Problem statement: Please write out each entry below exactly as it appears.

[Stored dataset items]
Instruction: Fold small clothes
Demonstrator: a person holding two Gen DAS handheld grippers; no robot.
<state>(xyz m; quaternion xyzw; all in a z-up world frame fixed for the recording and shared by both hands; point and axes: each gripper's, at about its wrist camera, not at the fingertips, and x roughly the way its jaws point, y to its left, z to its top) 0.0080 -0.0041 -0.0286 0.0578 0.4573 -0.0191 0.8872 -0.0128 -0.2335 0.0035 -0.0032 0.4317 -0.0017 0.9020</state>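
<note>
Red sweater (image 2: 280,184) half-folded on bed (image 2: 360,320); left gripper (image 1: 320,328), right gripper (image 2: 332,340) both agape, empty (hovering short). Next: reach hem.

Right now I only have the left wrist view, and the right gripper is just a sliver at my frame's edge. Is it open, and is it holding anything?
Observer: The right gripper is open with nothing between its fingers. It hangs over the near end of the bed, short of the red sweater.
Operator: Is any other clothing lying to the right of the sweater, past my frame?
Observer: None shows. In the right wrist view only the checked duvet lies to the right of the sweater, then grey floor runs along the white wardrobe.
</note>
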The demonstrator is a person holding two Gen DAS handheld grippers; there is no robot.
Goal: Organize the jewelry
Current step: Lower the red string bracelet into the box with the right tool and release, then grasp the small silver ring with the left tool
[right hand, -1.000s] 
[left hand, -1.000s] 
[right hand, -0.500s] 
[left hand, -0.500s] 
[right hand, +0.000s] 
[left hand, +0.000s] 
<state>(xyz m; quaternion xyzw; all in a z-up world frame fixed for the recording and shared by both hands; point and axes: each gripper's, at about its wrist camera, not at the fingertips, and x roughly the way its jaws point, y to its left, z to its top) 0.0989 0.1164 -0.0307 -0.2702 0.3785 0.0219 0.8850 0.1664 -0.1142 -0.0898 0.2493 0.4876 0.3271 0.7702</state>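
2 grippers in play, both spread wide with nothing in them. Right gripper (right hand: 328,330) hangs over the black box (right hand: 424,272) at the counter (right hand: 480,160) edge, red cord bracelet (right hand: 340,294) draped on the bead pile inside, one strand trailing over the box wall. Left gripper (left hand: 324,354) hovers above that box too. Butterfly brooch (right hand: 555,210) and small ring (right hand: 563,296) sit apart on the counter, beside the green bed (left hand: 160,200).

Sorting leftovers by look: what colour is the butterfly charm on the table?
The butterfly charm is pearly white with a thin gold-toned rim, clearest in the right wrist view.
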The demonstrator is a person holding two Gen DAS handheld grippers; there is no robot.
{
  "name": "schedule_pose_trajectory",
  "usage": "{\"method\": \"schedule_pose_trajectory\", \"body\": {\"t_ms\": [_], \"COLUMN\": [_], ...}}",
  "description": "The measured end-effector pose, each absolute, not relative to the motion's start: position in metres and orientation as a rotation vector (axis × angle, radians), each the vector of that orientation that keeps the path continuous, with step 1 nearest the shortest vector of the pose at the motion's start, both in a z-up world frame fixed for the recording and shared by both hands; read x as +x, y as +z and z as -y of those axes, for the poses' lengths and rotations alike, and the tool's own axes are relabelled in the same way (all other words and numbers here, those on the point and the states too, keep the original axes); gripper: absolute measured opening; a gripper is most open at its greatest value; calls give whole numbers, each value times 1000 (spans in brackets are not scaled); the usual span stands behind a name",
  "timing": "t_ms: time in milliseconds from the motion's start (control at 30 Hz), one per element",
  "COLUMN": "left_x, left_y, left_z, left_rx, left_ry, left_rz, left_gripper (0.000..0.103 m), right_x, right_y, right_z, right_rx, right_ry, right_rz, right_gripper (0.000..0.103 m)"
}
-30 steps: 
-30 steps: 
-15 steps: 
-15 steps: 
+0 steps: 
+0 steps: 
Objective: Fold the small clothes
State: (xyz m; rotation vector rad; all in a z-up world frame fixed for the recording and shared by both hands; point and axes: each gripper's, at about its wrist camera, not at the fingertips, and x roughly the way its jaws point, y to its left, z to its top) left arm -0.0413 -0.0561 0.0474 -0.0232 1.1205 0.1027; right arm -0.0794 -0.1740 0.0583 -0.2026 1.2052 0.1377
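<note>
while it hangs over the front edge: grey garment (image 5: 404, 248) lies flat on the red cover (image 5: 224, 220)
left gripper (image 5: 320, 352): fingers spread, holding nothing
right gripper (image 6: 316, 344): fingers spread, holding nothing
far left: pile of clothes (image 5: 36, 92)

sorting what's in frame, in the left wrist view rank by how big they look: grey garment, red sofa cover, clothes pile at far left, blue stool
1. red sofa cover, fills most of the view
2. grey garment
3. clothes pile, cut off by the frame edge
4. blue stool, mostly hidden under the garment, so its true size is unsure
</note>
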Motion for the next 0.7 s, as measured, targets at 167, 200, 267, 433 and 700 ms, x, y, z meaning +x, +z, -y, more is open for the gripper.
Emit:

Result of this exercise:
Instruction: Fold small clothes
Demonstrator: a person holding two Gen DAS handheld grippers; no robot.
<state>(xyz m; quaternion xyzw; all in a z-up world frame fixed for the recording and shared by both hands; point and axes: each gripper's, at about its wrist camera, not at the fingertips, and x roughly the way its jaws point, y to its left, z to its top) 0.0080 -0.0041 -0.0286 0.0578 0.4573 -0.0191 0.8872 -0.0128 -0.2335 0.0035 -0.0032 0.4317 -0.0017 0.9020</state>
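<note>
Red sweater (image 2: 280,184) half-folded on bed (image 2: 360,320); left gripper (image 1: 320,328), right gripper (image 2: 332,340) both agape, empty (hovering short). Next: reach hem.

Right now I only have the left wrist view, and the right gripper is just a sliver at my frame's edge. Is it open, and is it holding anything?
Observer: The right gripper is open with nothing between its fingers. It hangs over the near end of the bed, short of the red sweater.
Operator: Is any other clothing lying to the right of the sweater, past my frame?
Observer: None shows. In the right wrist view only the checked duvet lies to the right of the sweater, then grey floor runs along the white wardrobe.
</note>
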The demonstrator is a person holding two Gen DAS handheld grippers; there is no robot.
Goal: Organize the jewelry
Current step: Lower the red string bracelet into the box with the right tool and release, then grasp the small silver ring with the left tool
[right hand, -1.000s] 
[left hand, -1.000s] 
[right hand, -0.500s] 
[left hand, -0.500s] 
[right hand, +0.000s] 
[left hand, +0.000s] 
<state>(xyz m; quaternion xyzw; all in a z-up world frame fixed for the recording and shared by both hands; point and axes: each gripper's, at about its wrist camera, not at the fingertips, and x roughly the way its jaws point, y to its left, z to its top) 0.0989 0.1164 -0.0307 -0.2702 0.3785 0.0219 0.8850 0.1664 -0.1142 -0.0898 0.2493 0.4876 0.3271 0.7702</state>
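2 grippers in play, both spread wide with nothing in them. Right gripper (right hand: 328,330) hangs over the black box (right hand: 424,272) at the counter (right hand: 480,160) edge, red cord bracelet (right hand: 340,294) draped on the bead pile inside, one strand trailing over the box wall. Left gripper (left hand: 324,354) hovers above that box too. Butterfly brooch (right hand: 555,210) and small ring (right hand: 563,296) sit apart on the counter, beside the green bed (left hand: 160,200).

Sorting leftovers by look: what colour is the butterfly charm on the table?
The butterfly charm is pearly white with a thin gold-toned rim, clearest in the right wrist view.
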The demonstrator is a person holding two Gen DAS handheld grippers; there is no robot.
{
  "name": "schedule_pose_trajectory",
  "usage": "{\"method\": \"schedule_pose_trajectory\", \"body\": {\"t_ms\": [_], \"COLUMN\": [_], ...}}",
  "description": "The measured end-effector pose, each absolute, not relative to the motion's start: position in metres and orientation as a rotation vector (axis × angle, radians), each the vector of that orientation that keeps the path continuous, with step 1 nearest the shortest vector of the pose at the motion's start, both in a z-up world frame fixed for the recording and shared by both hands; read x as +x, y as +z and z as -y of those axes, for the poses' lengths and rotations alike, and the tool's own axes are relabelled in the same way (all other words and numbers here, those on the point and the states too, keep the original axes); gripper: absolute measured opening; a gripper is most open at its greatest value; calls give whole numbers, each value times 1000 (spans in brackets are not scaled); the usual span stands behind a name",
  "timing": "t_ms: time in milliseconds from the motion's start (control at 30 Hz), one per element",
  "COLUMN": "left_x, left_y, left_z, left_rx, left_ry, left_rz, left_gripper (0.000..0.103 m), right_x, right_y, right_z, right_rx, right_ry, right_rz, right_gripper (0.000..0.103 m)"
}
-30 steps: 
-30 steps: 
-15 steps: 
-15 steps: 
+0 steps: 
+0 steps: 
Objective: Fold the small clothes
State: (xyz m; rotation vector rad; all in a z-up world frame fixed for the recording and shared by both hands; point and axes: each gripper's, at about its wrist camera, not at the fingertips, and x roughly the way its jaws point, y to its left, z to its top) left arm -0.0413 -0.0561 0.0474 -0.0232 1.1205 0.1027; right arm -0.0794 -0.1740 0.0583 -0.2026 1.2052 0.1377
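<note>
while it hangs over the front edge: grey garment (image 5: 404, 248) lies flat on the red cover (image 5: 224, 220)
left gripper (image 5: 320, 352): fingers spread, holding nothing
right gripper (image 6: 316, 344): fingers spread, holding nothing
far left: pile of clothes (image 5: 36, 92)

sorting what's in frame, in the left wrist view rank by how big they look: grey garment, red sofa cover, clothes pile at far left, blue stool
1. red sofa cover, fills most of the view
2. grey garment
3. clothes pile, cut off by the frame edge
4. blue stool, mostly hidden under the garment, so its true size is unsure
</note>
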Motion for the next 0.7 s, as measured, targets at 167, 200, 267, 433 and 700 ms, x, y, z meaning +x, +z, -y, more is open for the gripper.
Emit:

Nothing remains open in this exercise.